Are nation-states, though, so powerless in the face of this
trend? It ain’t necessarily so. The first two reasons for
moving that rolled off Bongard’s tongue were the rising
Kiwi dollar and interest rates, and neither of those is a
God-given force of nature beyond governmental control.
Both, in fact, could be addressed through reform of the
Reserve Bank Act, which more and more is taking on the
aspect of a constipatory blockage in the alimentary canal
of the New Zealand economy.
Not to put too fine a point on it, for the sole sake of
containing inflation the act keeps both interest rates and
the Kiwi dollar damagingly high, to the detriment in
particular of exporters, upon whom our economy’s
lifeblood depends. It means that no matter how well they
do in terms of production and efficiency, exporters will
be penalized by the poorer returns consequent on an
overvalued exchange rate. As stated earlier this year by
John Walley, chief executive of the Manufacturers and
Exporters Association (MEA), this made a mockery of
2007's being officially designated Export Year. "Despite
the best of intentions," wrote Walley in the New Zealand
Herald, "the scheme failed because it generally provided
nothing tangible to exporters to compensate for the
impact of less than a tenth of a cent adverse change in
the dollar."
In other words, so long as the dollar rides high and free,
any attempt to incentivize exporters is like pushing them
forward while cutting the ground from beneath their feet.
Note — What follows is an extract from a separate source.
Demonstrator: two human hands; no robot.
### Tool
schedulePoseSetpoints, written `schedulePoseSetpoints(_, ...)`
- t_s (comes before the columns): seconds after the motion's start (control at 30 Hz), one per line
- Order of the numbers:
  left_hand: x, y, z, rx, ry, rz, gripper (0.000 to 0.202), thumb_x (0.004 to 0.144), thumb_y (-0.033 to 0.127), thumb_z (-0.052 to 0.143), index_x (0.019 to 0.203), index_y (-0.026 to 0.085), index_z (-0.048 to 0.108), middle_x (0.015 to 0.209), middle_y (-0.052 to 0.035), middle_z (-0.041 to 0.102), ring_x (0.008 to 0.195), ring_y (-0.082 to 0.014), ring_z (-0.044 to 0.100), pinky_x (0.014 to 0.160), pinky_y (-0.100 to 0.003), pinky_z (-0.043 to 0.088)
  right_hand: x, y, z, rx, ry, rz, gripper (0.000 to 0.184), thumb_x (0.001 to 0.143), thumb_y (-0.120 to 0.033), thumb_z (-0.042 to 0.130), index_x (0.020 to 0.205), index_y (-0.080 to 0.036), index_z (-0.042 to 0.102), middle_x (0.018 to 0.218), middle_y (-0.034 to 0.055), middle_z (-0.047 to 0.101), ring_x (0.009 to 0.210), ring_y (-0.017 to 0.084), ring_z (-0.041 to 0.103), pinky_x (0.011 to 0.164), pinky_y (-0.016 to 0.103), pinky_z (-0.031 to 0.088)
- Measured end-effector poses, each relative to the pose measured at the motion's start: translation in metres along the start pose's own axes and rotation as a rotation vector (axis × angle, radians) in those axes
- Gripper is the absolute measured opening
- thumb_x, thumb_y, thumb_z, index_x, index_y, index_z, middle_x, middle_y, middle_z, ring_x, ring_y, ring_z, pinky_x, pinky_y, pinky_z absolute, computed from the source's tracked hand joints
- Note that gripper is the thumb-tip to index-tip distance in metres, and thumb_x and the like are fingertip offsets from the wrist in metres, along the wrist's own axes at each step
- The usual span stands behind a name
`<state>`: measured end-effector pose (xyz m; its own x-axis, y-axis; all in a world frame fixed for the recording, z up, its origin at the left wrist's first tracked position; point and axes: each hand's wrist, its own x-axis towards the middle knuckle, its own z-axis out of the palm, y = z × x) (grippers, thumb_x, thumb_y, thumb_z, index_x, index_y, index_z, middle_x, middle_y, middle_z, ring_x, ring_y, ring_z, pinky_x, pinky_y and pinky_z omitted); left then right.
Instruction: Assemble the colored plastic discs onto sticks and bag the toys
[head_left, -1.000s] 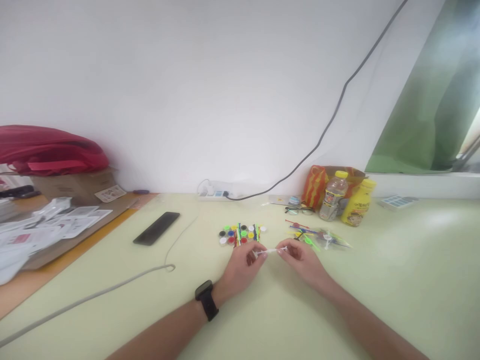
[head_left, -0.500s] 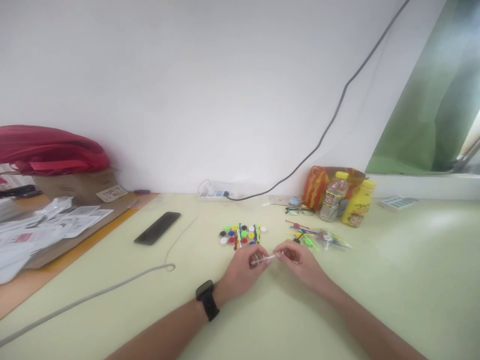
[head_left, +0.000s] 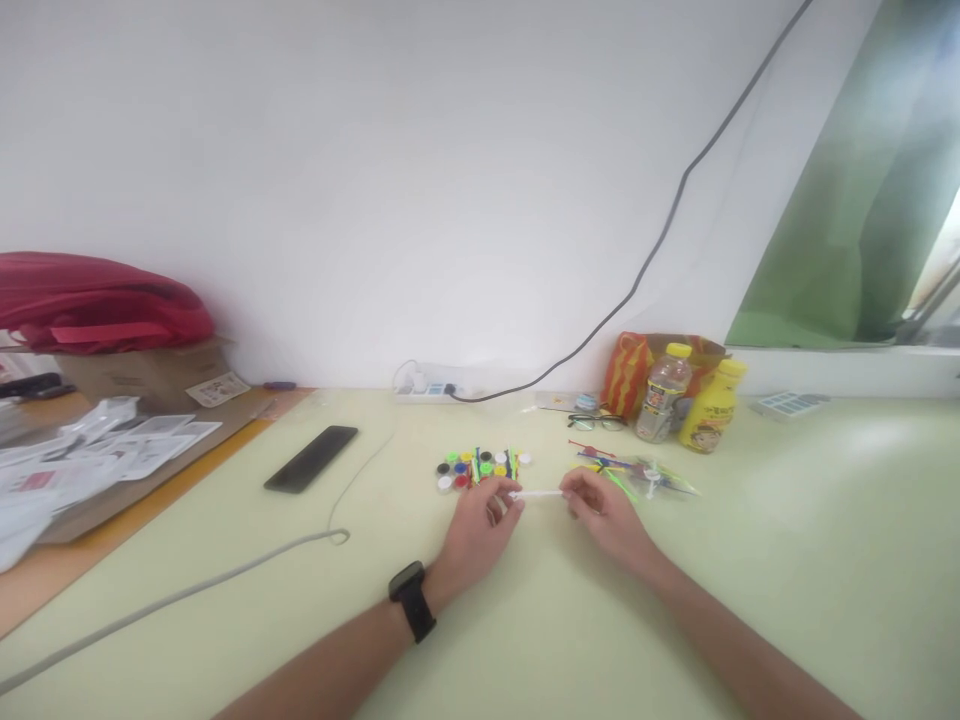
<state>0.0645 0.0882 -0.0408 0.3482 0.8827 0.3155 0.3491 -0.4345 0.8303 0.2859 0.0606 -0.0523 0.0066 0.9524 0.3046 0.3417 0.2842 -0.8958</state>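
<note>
A thin white plastic stick (head_left: pixel 538 494) is stretched level between my two hands, just above the pale green table (head_left: pixel 787 560). My left hand (head_left: pixel 480 528), with a black watch (head_left: pixel 412 598) on its wrist, pinches the stick's left end. My right hand (head_left: pixel 604 514) pinches the right end. Just beyond my left hand lies a cluster of small coloured round caps and sticks (head_left: pixel 481 467). Past my right hand lies a clear bag of coloured sticks (head_left: pixel 637 474).
A black phone (head_left: pixel 311 458) and a grey cable (head_left: pixel 225 575) lie to the left. At the wall stand a power strip (head_left: pixel 431 388), glasses (head_left: pixel 598 421), two bottles (head_left: pixel 686 405) and an orange bag (head_left: pixel 628 372). Papers (head_left: pixel 82 450), a box and a red bag (head_left: pixel 97 300) fill the far left.
Both hands have moved slightly away from me, toward the caps. The white stick, tilted half a second ago, now lies level between the fingertips.
</note>
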Motion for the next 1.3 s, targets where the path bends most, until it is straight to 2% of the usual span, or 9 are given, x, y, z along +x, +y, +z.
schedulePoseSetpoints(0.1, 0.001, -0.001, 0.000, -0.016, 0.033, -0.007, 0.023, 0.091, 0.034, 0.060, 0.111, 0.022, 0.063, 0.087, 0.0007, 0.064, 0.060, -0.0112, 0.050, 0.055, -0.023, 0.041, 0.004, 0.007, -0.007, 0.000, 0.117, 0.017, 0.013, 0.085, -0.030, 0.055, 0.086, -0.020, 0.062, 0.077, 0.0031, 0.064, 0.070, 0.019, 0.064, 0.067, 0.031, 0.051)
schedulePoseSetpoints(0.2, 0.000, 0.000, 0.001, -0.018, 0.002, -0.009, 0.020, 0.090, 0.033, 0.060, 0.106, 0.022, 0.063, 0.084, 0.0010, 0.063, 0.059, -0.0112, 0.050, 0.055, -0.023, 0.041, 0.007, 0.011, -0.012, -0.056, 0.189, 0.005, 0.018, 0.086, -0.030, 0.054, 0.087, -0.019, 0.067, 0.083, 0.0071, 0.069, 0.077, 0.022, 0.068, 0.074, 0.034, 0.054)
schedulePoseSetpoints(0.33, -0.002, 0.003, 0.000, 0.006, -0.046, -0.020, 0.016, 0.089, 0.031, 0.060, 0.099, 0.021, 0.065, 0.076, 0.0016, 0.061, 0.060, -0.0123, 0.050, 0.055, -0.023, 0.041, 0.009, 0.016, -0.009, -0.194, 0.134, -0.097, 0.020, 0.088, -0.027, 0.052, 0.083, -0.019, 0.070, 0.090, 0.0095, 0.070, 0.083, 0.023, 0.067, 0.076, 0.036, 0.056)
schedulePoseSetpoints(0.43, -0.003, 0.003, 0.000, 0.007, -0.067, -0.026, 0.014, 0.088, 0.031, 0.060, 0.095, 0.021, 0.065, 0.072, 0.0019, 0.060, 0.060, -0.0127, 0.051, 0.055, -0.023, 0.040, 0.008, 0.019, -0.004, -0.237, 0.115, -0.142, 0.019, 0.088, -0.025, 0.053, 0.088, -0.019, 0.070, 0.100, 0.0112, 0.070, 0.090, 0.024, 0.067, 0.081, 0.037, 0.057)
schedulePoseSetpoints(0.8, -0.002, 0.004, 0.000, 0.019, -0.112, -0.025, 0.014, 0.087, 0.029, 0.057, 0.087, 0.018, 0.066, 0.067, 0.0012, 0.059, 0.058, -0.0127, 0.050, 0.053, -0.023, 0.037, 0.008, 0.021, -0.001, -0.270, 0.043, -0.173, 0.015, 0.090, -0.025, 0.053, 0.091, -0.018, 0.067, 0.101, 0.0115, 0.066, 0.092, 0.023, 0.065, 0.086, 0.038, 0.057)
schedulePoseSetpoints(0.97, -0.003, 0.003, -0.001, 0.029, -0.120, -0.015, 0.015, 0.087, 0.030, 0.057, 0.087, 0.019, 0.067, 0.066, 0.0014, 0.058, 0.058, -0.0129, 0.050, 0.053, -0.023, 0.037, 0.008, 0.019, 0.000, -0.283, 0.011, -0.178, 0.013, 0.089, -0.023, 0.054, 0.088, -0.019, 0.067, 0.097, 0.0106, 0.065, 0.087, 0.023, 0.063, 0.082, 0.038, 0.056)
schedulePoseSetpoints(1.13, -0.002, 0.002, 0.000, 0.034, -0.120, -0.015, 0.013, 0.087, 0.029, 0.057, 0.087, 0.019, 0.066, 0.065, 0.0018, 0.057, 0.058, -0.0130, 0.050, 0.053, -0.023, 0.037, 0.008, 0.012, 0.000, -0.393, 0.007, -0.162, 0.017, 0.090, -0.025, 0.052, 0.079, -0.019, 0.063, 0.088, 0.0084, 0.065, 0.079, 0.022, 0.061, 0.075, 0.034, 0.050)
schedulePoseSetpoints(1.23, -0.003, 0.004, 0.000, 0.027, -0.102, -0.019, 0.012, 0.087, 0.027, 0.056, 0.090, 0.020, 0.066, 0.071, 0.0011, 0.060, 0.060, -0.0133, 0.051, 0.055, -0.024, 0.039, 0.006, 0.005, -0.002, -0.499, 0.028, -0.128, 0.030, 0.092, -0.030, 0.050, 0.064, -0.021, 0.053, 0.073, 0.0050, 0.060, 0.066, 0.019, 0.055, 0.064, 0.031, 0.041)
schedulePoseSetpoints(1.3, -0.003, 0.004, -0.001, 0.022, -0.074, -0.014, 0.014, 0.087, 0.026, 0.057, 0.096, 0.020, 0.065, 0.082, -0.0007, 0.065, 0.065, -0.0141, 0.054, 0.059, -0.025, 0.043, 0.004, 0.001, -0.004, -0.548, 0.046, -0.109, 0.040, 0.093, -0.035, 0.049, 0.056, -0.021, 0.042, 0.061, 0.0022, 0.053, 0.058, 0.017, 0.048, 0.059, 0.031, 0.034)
The MEA wants the Reserve Bank Act amended so that
domestic inflation is specifically targeted without
collateral damage being done to the export sector
through the impact of the exchange rate. There are other
ways of tackling inflation, as Bryan Gould has argued in
an impressive submission to the Finance & Expenditure
Select Committee’s long-running and seemingly
interminable inquiry into monetary policy; and there are
other ways of monitoring and regulating exchange rates
in order to keep people working, producing and
exporting. Otherwise, as Gould says, "As a country, we
cease to be interested in making new wealth, because it is
just too hard. We concentrate instead on manipulating
existing wealth and on creating higher values in existing
assets like housing."
Ever since the excessive inflation of the late 70s and early
80s our policy-makers appear to have lived in terror of
the beast’s return: the Reserve Bank Act, which so
dominates the economic landscape, was created precisely
to prevent such a calamity. In the process, however, some
very silly and counter-productive things have been allowed
to happen. Sooner or later, maybe, F&P would have closed
down all their New Zealand operations; but I’m betting
that, had monetary policy not been such a be-all and end-all
for the past 20 years, they would have stayed around a lot
longer. Their departure, factory by factory, worker by
worker, should cause us all in New Zealand to think long
and hard about the macro-economic course to which
successive governments have committed us.